While prepping for the SC24 supercomputing conference with the rest of the MathWorks crew I idly wondered when Parallel Computing Toolbox was first released. Jos Martin, one of the original authors of the toolbox, glanced at his watch before saying “oh wow! Actually 20 years yesterday! The first version of Distributed Computing Toolbox, which later evolved into the products we now call Parallel Computing Toolbox and MATLAB Parallel Server, was released on November 7th 2004“.

“Someone should tell the story!” I insisted and, as it turns out, volunteered. So, Jos sat down and started to tell me how things were back in the day.

1995: Cleve Moler writes “Why there isn’t a parallel MATLAB”

All good stories of how a thing was done starts with the story of why the thing shouldn’t be done and this one is no different. Back in 1995, a parallel version of MATLAB didn’t make much sense and Cleve was moved to write about exactly why this was the case in an article he tells us is the most widely cited piece he’s ever written: Why there isn’t a parallel MATLAB.

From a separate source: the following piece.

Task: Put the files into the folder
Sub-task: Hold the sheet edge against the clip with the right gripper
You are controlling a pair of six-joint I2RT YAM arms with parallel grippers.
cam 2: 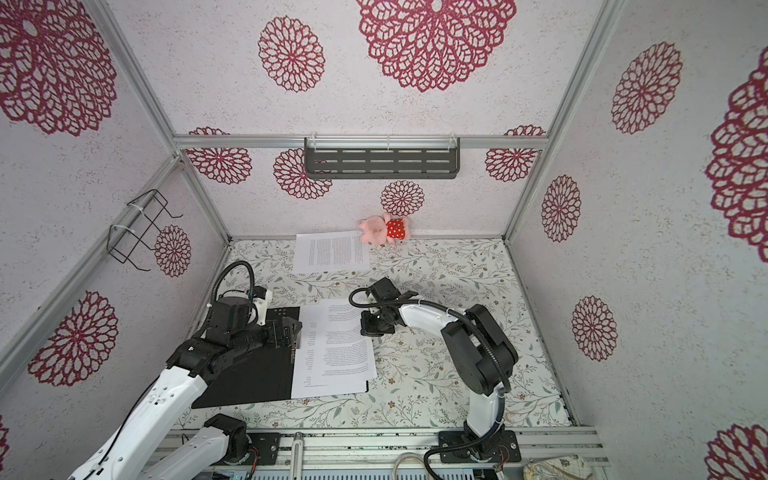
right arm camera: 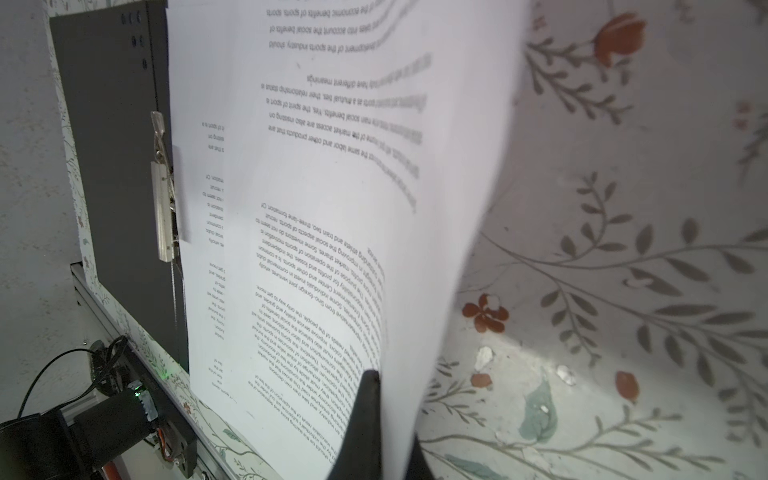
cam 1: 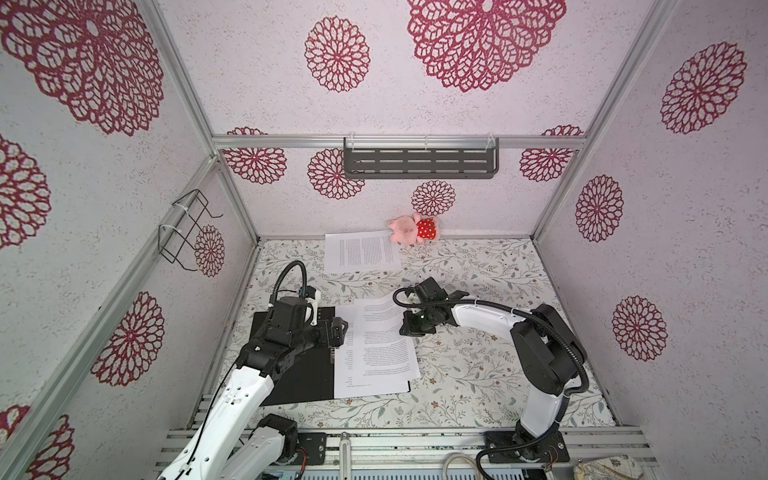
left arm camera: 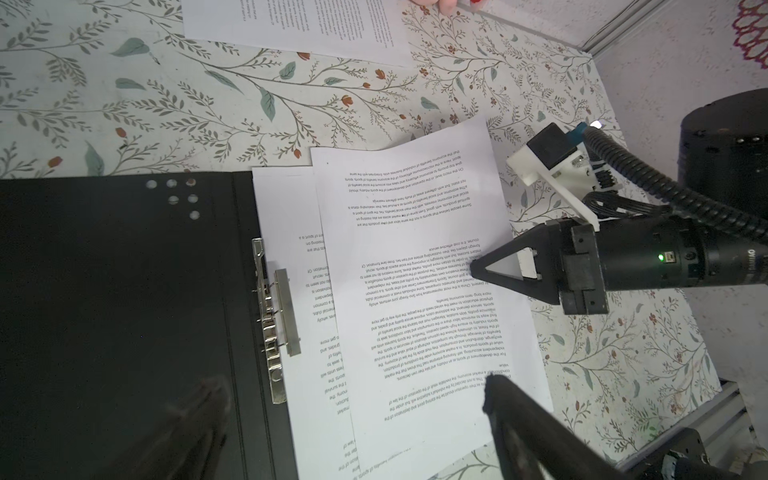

That article considered what we now call distributed arrays: matrices/arrays that are split across multiple independent computers. 1995 computer technology just wasn’t good enough to make a performant parallel MATLAB that would work in any way that was recognizable as MATLAB. The results were simply too slow. In addition, barely anyone actually had a decent parallel computer. It didn’t make good business sense to put too much effort into this.

2004: Distributed Computing Toolbox debuts in SC04, Pitsburgh.

Things were rather different in 2004. MathWorks had customers that were demanding a parallel MATLAB and so a team formed to build one. This is where Jos’ story began:

Jos: We released it on November 7th 2004 and it was pretty basic!

Me: I guess parfor and not much else right?

Jos: parfor?! Oh you sweet summer child! parfor wouldn’t be out until R2007b. Version 1.0 supported independent jobs using the MATLAB Job scheduler and nothing else. We didn’t have spmd and we didn’t have communicating jobs or MPI. We didn’t support other schedulers. We didn’t have much but it did provide the first building blocks for the tools that allowed people to write parallel algorithms in MATLAB without MPI, and that was what was needed at the time.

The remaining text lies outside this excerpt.